== What you are asked to do ==
Repeat the data word for word and skip the pictures.

◆ ◆ ◆ ◆ ◆ ◆ ◆

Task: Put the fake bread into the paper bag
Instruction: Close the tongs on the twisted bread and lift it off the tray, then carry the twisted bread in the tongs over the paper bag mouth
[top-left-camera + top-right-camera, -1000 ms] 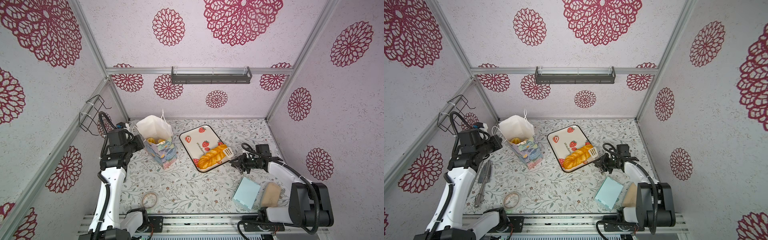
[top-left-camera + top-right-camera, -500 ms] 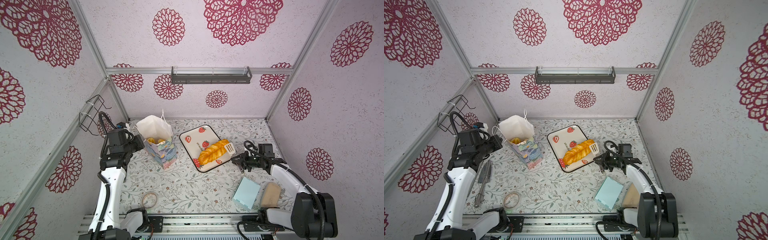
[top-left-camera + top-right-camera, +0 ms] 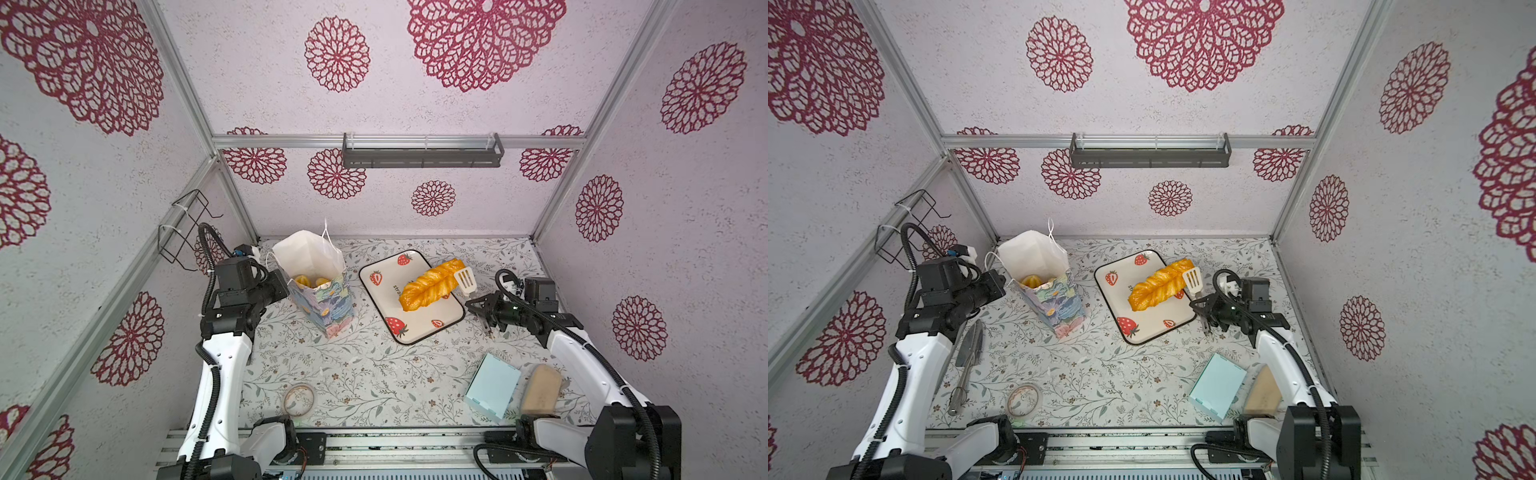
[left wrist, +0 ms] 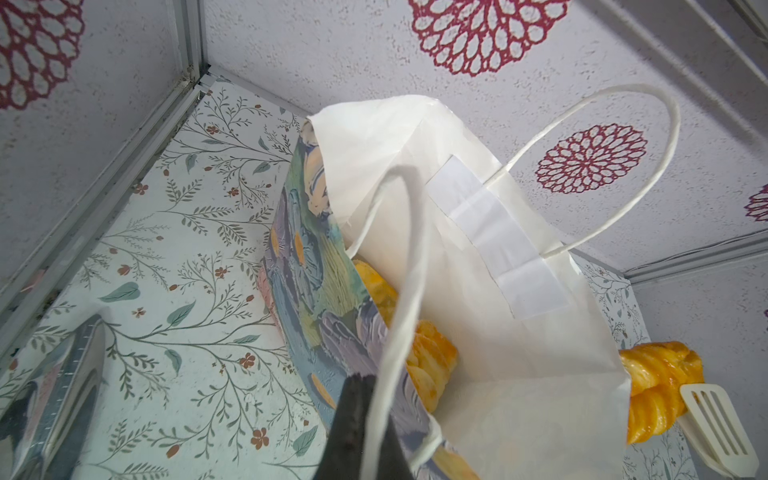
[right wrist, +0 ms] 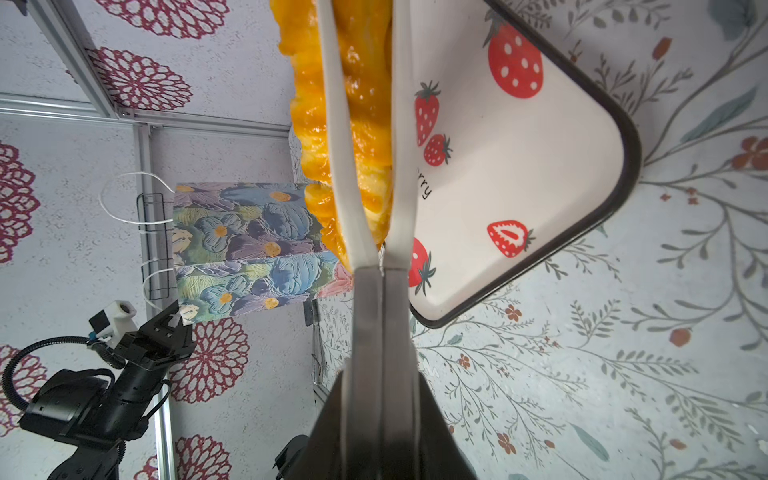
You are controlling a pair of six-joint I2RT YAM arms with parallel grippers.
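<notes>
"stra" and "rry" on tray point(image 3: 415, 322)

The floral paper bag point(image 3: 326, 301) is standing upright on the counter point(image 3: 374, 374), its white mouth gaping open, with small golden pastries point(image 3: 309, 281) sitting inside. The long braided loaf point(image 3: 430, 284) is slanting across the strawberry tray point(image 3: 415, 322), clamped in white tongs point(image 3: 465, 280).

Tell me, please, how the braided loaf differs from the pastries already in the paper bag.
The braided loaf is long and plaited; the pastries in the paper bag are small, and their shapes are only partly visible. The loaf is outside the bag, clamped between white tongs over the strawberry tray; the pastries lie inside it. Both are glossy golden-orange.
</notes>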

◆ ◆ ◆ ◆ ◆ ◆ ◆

== Solution for this exercise ==
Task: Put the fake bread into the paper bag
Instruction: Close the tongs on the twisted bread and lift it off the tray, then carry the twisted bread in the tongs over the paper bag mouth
[top-left-camera + top-right-camera, -1000 ms] 
[top-left-camera + top-right-camera, -500 ms] 
[top-left-camera + top-right-camera, +0 ms] 
[left wrist, +0 ms] 
[right wrist, +0 ms] 
You are controlling a pair of six-joint I2RT YAM arms with parallel grippers.
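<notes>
"stra" and "rry" on tray point(image 3: 415, 322)

The floral paper bag point(image 3: 326, 301) is standing upright on the counter point(image 3: 374, 374), its white mouth gaping open, with small golden pastries point(image 3: 309, 281) sitting inside. The long braided loaf point(image 3: 430, 284) is slanting across the strawberry tray point(image 3: 415, 322), clamped in white tongs point(image 3: 465, 280).

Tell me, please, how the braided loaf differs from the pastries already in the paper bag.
The braided loaf is long and plaited; the pastries in the paper bag are small, and their shapes are only partly visible. The loaf is outside the bag, clamped between white tongs over the strawberry tray; the pastries lie inside it. Both are glossy golden-orange.
</notes>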

Work on the answer has been completed.